An aliquot of each sample was diluted to a concentration of 5 × 106 to 10 × 106 microorganisms/ml in the broth culture medium specific for each microorganism. The yeast was centrifuged and resuspended in the lyticase buffer without the enzyme. Snap-cap microcentrifuge tubes (0.5 ml) containing gelled aliquots of 60 μl of low-melting-point agarose (Pronadisa, Laboratorios Conda, Madrid, Spain) in distilled water are provided with the Micro-Halomax kit. The tube was placed in a water bath at 90 to 100°C for 5 min to melt the agarose and then transferred to a water bath at 37°C (Memmert, Schwabach, Germany). After a 5-min incubation to allow for equilibration to 37°C, 25 μl of the diluted sample containing the microorganism was added to the tube and mixed with the melted agarose. Aliquots (20 μl) of the sample-agarose mixture were pipetted onto a precoated slide provided with the kit and were covered with a 22- by 22-mm coverslip. The coating of the slides consists of a dried agarose layer prepared with 1% standard agarose in water and drying in an oven at 80°C (Memmert, Schwabach, Germany). The slide was placed on a cold plate in the refrigerator (4°C) for 5 min to allow the agarose to solidify, producing a microgel with the intact cells trapped inside. The coverslip was gently removed, and the slide was immersed in 10 ml of lysis solution provided in the Micro-Halomax kit, previously tempered to 37°C, for 5 min in a closed tray at 37°C. This solution contains 2% sodium dodecyl sulfate, 0.05 M EDTA, and 0.1 M dithiothreitol, pH 11.5. The slide was always placed in horizontal position to prevent DNA stretching. After washing horizontally for 3 min in a tray with abundant distilled water, the slide was dehydrated by being incubated horizontally in cold (−20°C) ethanol baths, first 70%, and then 90%, and finally 100%, for 3 min each, followed by air-drying in an oven (Memmert, Schwabach, Germany).

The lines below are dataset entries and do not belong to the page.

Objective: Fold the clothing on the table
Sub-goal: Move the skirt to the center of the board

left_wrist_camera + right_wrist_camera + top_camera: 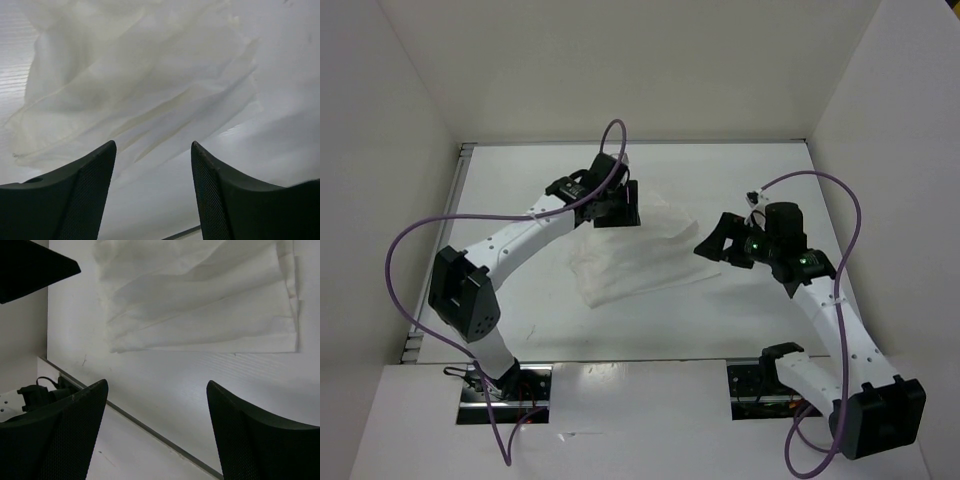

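The clothing (632,256) is overhung at its far-left corner by the spread left gripper (617,213); the right gripper (712,246), also spread, is held just right.

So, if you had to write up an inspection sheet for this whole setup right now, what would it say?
Surface: white table, matte, bare around the garment.
Job's things: white clothing, thin and wrinkled, lying in layers mid-table.
Clutter: nothing seen.
Grippers: left gripper open at the clothing's far corner, holding nothing; right gripper open over bare table beside the clothing.
Cables: purple cables, one looping off each arm, neither on the clothing.
Surroundings: white walls on three sides.
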You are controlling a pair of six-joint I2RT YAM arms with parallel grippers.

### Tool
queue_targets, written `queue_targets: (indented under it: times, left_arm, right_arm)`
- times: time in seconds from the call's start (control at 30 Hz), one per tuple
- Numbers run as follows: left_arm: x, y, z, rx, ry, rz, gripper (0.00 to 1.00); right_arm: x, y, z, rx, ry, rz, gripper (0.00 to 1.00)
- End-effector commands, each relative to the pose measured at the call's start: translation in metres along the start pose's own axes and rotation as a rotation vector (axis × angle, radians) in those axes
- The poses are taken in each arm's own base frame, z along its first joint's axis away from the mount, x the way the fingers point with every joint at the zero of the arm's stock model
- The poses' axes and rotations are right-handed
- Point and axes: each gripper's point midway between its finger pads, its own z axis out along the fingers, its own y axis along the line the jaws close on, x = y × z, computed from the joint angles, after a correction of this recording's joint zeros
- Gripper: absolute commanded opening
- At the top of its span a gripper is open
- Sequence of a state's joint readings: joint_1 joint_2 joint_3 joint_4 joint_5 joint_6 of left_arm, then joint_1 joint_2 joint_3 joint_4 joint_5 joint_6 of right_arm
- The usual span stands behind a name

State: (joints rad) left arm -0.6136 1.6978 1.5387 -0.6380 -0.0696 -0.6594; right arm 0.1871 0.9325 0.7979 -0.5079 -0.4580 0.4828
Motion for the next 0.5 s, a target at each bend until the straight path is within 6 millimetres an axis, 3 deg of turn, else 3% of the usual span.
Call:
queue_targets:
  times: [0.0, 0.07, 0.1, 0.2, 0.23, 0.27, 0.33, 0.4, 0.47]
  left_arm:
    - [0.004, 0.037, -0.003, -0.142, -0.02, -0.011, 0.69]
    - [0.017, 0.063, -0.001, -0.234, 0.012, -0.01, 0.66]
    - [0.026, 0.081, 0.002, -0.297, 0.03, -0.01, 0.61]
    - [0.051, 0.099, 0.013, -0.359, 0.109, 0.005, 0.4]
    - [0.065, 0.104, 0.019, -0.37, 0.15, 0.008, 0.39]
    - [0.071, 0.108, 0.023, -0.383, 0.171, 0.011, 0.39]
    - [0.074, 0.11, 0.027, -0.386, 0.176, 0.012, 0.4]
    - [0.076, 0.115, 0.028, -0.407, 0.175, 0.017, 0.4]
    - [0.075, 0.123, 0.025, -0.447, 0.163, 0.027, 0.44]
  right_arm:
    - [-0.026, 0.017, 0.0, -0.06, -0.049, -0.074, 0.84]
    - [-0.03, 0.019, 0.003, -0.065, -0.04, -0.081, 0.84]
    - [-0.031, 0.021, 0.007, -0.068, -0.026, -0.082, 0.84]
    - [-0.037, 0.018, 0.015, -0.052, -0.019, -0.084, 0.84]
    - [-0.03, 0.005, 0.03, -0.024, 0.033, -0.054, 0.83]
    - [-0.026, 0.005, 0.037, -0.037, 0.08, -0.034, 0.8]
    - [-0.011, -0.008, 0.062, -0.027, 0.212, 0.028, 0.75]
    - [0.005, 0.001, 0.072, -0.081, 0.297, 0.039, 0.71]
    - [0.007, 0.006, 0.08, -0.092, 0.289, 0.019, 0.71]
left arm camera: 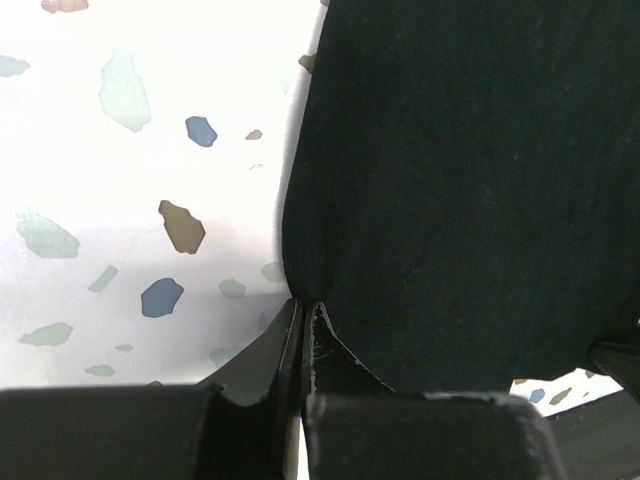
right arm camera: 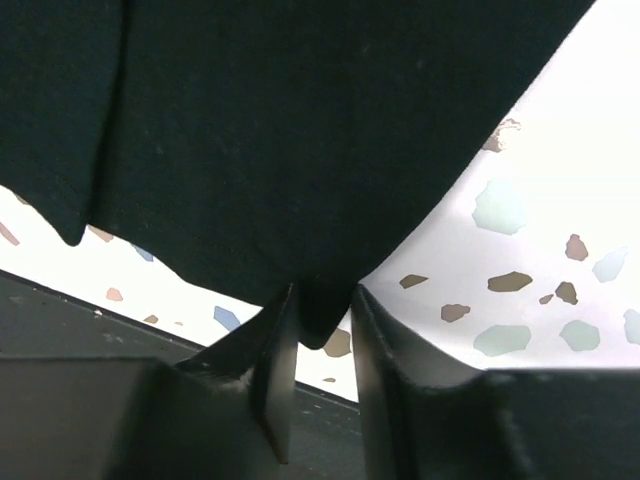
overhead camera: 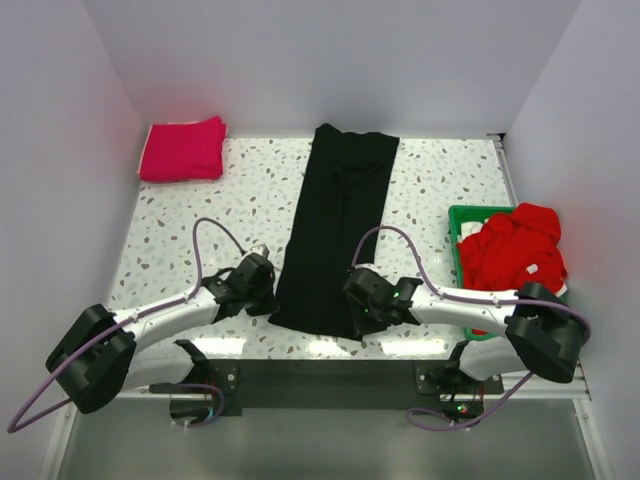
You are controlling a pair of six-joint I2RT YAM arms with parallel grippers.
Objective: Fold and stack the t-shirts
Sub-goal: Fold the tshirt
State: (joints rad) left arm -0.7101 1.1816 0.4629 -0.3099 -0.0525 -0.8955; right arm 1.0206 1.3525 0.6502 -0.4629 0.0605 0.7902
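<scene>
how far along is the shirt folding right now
Done: a pink t-shirt lies folded at the far left corner. In hand: the black t-shirt, folded into a long strip, with left gripper and right gripper pinching its near edge. Left: red t-shirts heaped in the green tray.

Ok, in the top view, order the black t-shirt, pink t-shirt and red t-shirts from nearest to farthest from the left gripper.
1. black t-shirt, centre, its near corner pinched in the left gripper.
2. pink t-shirt, folded, far left corner.
3. red t-shirts, green tray, right.
</scene>
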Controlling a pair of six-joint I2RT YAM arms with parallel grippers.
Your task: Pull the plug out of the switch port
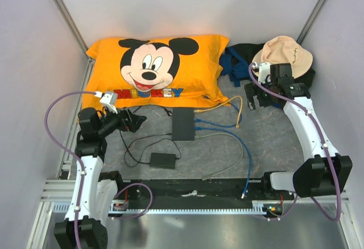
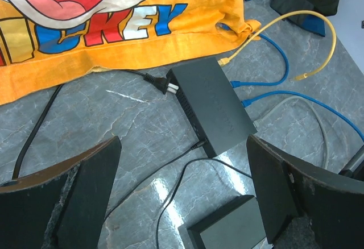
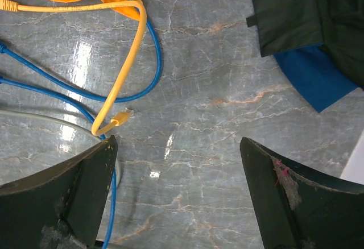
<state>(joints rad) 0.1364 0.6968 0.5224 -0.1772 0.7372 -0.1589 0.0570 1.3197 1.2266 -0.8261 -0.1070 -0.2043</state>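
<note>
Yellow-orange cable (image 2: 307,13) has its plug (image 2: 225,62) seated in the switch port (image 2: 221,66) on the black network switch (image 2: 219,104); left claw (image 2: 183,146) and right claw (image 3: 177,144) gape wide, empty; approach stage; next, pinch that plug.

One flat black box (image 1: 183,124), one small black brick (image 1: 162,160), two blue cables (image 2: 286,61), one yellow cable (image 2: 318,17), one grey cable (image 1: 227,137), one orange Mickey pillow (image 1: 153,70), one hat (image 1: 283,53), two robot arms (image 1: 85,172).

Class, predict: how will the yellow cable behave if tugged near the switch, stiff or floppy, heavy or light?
Probably floppy: the yellow cable lies in a loose loop. Likely light, being thin. Its free end would probably trail, and its plug may drag the small switch along.
</note>
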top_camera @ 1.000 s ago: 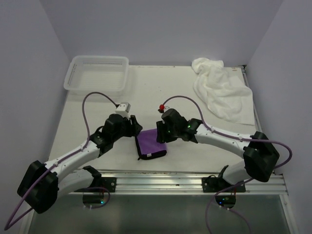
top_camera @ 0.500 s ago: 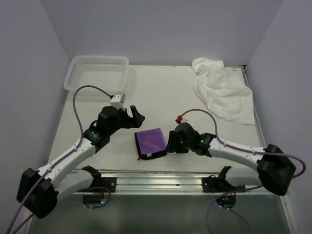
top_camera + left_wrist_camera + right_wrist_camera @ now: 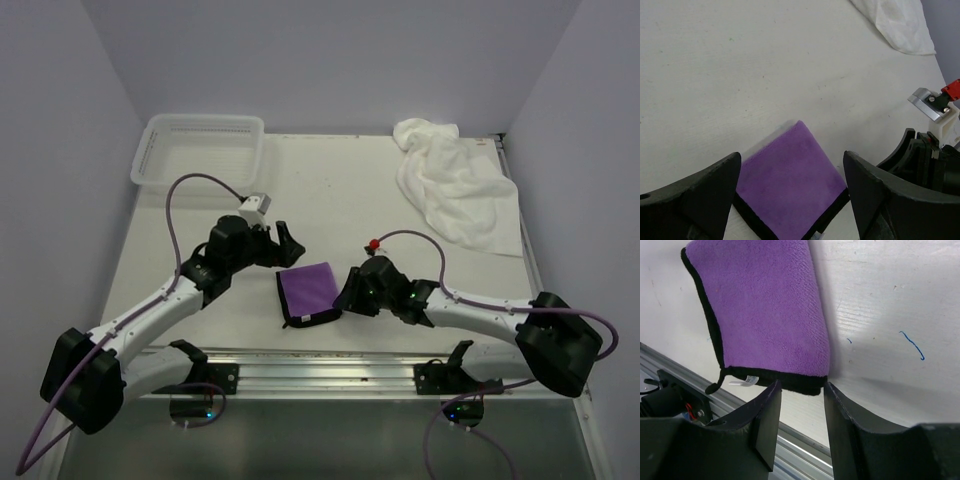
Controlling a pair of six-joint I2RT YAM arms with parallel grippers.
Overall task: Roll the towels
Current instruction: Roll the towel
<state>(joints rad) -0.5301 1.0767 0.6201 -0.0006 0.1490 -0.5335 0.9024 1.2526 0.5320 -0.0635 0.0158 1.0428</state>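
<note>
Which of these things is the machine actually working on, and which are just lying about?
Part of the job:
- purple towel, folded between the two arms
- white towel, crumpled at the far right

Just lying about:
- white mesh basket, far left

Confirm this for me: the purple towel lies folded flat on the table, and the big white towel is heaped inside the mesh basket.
Not quite. The white towel is not inside the mesh basket; it is heaped on the table at the far right corner, well away from the basket, as the top external view shows. The purple towel does lie folded flat on the table.
</note>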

DNA staining with the fluorochrome SYBR Gold (Molecular Probes, Eugene, OR) (7) could be performed immediately after drying. Before staining, the dried slide must be incubated in a microwave oven (Whirlpool, Norrköping, Sweden) at 750 W for 4 min to promote the attachment of DNA to the slide. The slide may also be placed in an oven at 80°C for 1 h to overnight. The slide was then stained with 25 μl of SYBR Gold diluted 1:100 in TBE buffer (0.09 M Tris-borate, 0.002 M EDTA, pH 7.5), covered with a plastic coverslip, and incubated for 5 min in the dark. The slide was briefly washed and mounted in TBE. Fluorescence microscopy must be performed immediately after staining to avoid drying. If needed, the slide may be stored at 4°C for hours in a self-made humid box in the dark to prevent drying. If dried, the coverslip may be removed by incubation in PBS and, after a brief wash, may be restained again. If immediate evaluation is not necessary, dried slides may be left overnight or a couple of days in a high-temperature oven (80°C) and then stored in a tightly closed box, in the dark at room temperature, for several months before staining.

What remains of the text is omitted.